Several limitations of this study deserve comments. First, all data were collected retrospectively, that may have biased some of our results. This may be the case for age at onset, number of episodes, and childhood maltreatment. Second, some variables were not collected such as cumulative duration of mood episodes or cumulative exposure to each type of mood stabilizer. Data related to somatic comorbidities, other psychiatric comorbidities (i.e., anxiety disorders), or blood cell type composition were also not available in this sample and therefore not taken into account in the analyses. This is a potential limitation since, for instance, several somatic comorbidities such as diabetes, cardiovascular disease, stroke, or cancer have been linked to accelerated aging [42, 43] and differences in telomere length have been observed between T-cells, B-cells, and monocytes [44, 45]. Third, despite our relatively large sample size compared to previously published studies in the field, we cannot definitively exclude some false-negative results. This may be the case when comparing the two youngest clusters (with dissimilar TL and mtDNAcn) with one group being composed of only 18 individuals. Finally, it would have been interesting to extend the analyses to other proposed markers of cellular aging such as epigenetic age, levels of inflammatory biomarkers, metabolic imbalance, or oxidative stress since they have been proposed as playing a role in the physiopathology of BD [46, 47] but also as associated with aging in other mental illnesses such as major depressive disorder [48] or schizophrenia [49].

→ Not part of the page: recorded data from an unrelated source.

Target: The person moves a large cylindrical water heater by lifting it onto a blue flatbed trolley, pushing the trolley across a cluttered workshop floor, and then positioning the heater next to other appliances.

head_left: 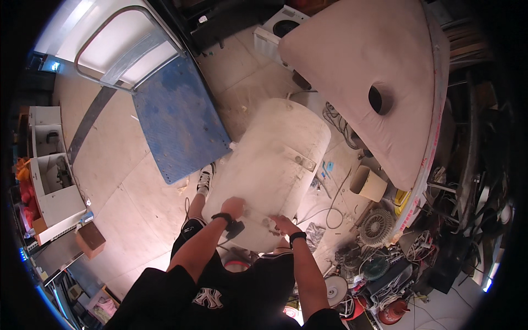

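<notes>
A big dusty white cylindrical tank [258,159], like a water heater, lies on the floor between my legs, with a metal bracket strip [300,159] along its right side. My left hand [234,208] is closed at the tank's near end. A dark object [235,229] shows just below that hand, too unclear to name. On the right of the same end, my right hand [284,224] has its fingers bent against a small fitting [268,222]. What those fingers hold, if anything, is hidden. Both wrists wear dark bands.
A blue platform trolley [179,115] with a metal handle stands ahead on the left. Far right leans a large pinkish padded panel [357,82] with a round hole. Fan guards [376,226], cables and scrap crowd the right floor. A cardboard box [90,240] is at left.
</notes>
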### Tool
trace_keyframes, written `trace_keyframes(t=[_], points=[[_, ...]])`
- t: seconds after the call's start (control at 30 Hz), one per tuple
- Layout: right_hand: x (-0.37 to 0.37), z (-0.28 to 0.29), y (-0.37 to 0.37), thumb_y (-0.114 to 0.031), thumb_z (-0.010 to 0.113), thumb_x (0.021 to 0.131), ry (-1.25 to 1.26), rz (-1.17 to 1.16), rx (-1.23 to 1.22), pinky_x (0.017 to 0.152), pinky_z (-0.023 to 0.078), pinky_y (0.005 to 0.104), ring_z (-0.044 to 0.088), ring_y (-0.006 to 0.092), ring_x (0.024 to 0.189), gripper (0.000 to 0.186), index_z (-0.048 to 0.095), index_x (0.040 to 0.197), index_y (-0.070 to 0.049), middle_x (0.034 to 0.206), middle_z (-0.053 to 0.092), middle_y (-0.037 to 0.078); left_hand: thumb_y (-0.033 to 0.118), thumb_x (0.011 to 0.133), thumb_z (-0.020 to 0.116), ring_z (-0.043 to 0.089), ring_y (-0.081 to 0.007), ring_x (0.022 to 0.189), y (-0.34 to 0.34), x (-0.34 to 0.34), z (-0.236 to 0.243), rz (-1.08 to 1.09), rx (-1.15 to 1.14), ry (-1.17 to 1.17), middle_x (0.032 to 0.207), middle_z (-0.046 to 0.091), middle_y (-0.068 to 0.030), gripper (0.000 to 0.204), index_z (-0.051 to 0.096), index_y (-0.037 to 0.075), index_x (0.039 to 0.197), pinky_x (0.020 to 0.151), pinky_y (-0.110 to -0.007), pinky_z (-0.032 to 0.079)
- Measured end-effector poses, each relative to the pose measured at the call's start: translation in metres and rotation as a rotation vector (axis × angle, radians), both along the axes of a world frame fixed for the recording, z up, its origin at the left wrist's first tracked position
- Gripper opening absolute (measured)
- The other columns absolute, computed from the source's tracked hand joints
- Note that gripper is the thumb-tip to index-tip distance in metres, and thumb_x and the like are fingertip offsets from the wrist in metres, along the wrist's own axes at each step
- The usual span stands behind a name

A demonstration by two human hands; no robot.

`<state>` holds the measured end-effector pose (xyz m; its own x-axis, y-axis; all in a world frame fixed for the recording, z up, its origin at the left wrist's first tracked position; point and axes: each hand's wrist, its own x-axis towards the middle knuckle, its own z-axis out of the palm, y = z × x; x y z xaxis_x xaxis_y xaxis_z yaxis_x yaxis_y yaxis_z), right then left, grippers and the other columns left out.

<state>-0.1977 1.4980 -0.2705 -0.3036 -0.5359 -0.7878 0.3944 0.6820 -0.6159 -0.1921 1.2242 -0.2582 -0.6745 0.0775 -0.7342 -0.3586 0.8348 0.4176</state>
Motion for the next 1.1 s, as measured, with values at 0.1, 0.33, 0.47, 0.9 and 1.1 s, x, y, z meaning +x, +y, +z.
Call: trace_keyframes(t=[0.1, 0.33, 0.47, 0.9, 1.1], points=[[-0.053, 0.044, -0.042, -0.050, 0.051, 0.089, -0.492, -0.296, 0.165, 0.046, 0.042, 0.0277, 0.059, 0.0173, 0.058, 0.053, 0.053, 0.120, -0.006, 0.086, 0.061, 0.012, 0.010, 0.074, 0.054, 0.061, -0.0337, 0.100, -0.025, -0.046, 0.018, -0.081, -0.047, 0.010, 0.100, 0.066, -0.0154, 0.033, 0.069, 0.013, 0.103, 0.085, -0.044, 0.050], [-0.102, 0.074, -0.119, -0.055, 0.042, 0.093, -0.452, -0.371, 0.139, 0.045, 0.040, 0.0254, 0.057, 0.0126, 0.052, 0.053, 0.058, 0.109, -0.007, 0.074, 0.065, 0.005, 0.015, 0.078, 0.062, 0.067, -0.0315, 0.086, -0.087, -0.144, 0.036, -0.359, -0.175, 0.111, 0.092, 0.070, -0.0107, 0.018, 0.073, 0.012, 0.092, 0.071, -0.044, 0.054], [-0.103, 0.063, -0.146, -0.059, 0.038, 0.095, -0.325, -0.462, 0.066, 0.047, 0.040, 0.0247, 0.057, 0.0142, 0.056, 0.058, 0.056, 0.108, -0.005, 0.073, 0.062, 0.006, 0.015, 0.081, 0.062, 0.067, -0.0306, 0.088, -0.109, -0.192, 0.052, -0.429, -0.195, 0.159, 0.095, 0.070, -0.0125, 0.016, 0.073, 0.009, 0.090, 0.070, -0.043, 0.055], [-0.145, 0.061, -0.210, -0.066, 0.039, 0.091, -0.658, -0.653, 0.009, 0.050, 0.038, 0.0221, 0.053, 0.0137, 0.061, 0.065, 0.057, 0.108, -0.006, 0.076, 0.059, 0.006, 0.013, 0.078, 0.064, 0.068, -0.0302, 0.085, -0.139, -0.264, 0.049, -0.565, -0.284, 0.210, 0.091, 0.071, -0.0118, 0.013, 0.074, 0.009, 0.085, 0.067, -0.042, 0.055], [-0.161, 0.060, -0.211, -0.063, 0.032, 0.095, -0.579, -0.669, 0.032, 0.043, 0.035, 0.0207, 0.054, 0.0127, 0.052, 0.067, 0.063, 0.088, -0.005, 0.066, 0.061, 0.004, 0.018, 0.080, 0.058, 0.068, -0.0262, 0.088, -0.144, -0.278, 0.046, -0.580, -0.271, 0.139, 0.092, 0.071, -0.0092, 0.019, 0.074, 0.013, 0.087, 0.073, -0.039, 0.054]])
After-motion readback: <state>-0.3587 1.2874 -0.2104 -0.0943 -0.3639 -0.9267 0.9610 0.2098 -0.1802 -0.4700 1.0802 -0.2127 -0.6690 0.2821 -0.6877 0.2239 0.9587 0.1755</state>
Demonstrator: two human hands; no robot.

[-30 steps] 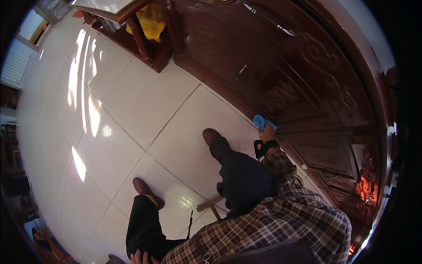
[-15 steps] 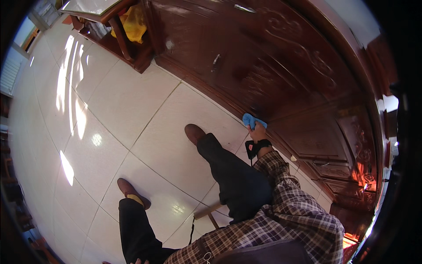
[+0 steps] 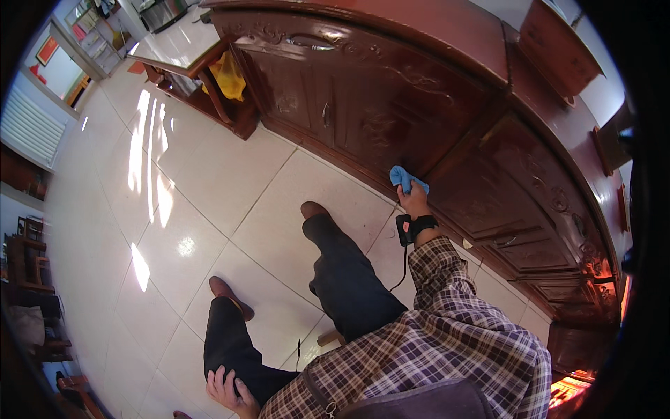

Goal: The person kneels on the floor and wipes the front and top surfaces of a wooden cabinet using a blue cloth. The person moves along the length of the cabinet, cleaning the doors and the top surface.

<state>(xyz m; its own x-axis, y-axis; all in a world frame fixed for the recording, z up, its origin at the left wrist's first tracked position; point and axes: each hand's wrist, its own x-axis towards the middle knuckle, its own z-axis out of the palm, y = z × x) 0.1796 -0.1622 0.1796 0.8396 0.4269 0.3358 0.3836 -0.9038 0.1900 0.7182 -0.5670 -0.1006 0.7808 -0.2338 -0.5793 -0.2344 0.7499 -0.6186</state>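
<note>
My right hand (image 3: pixel 415 200) grips a folded blue cloth (image 3: pixel 406 179), which is against the lower part of the dark red-brown wooden cabinet (image 3: pixel 380 129), near where two door sections meet. A black strapped device (image 3: pixel 406 230) with a cord sits on my right wrist. My left hand (image 3: pixel 229 387) rests on my dark-trousered left thigh at the bottom of the view, fingers apart and holding nothing.
A low table (image 3: pixel 180 49) with a yellow bag (image 3: pixel 227 78) underneath stands beside the cabinet at the top left. Wooden chairs (image 3: pixel 31 258) line the far left, with a doorway (image 3: pixel 56 59) beyond. Pale tiles (image 3: pixel 188 195) lie under my feet; a small wooden stool (image 3: pixel 328 337) is partly behind my leg.
My right hand and cloth have risen slightly along the cabinet's base. The view has tilted, showing more of the cabinet top, the doorway and my left hand.
</note>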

To conclude, our study confirmed accelerated cellular aging in individuals with BD as compared to controls with a decrease in both TL and mtDNAcn in peripheral blood. We also evidenced the existence of a subgroup of young individuals with BD who were characterized by a pronounced discordance between their chronological age and their biological age as reflected by significant decreases in both TL and mtDNAcn. Further studies, in larger samples with additional clinical description, are required to replicate this clustering of individuals with BD based on their cellular aging markers, to better characterize this subgroup and thereby provide a better understanding of risk and protective factors of cellular aging in bipolar disorder.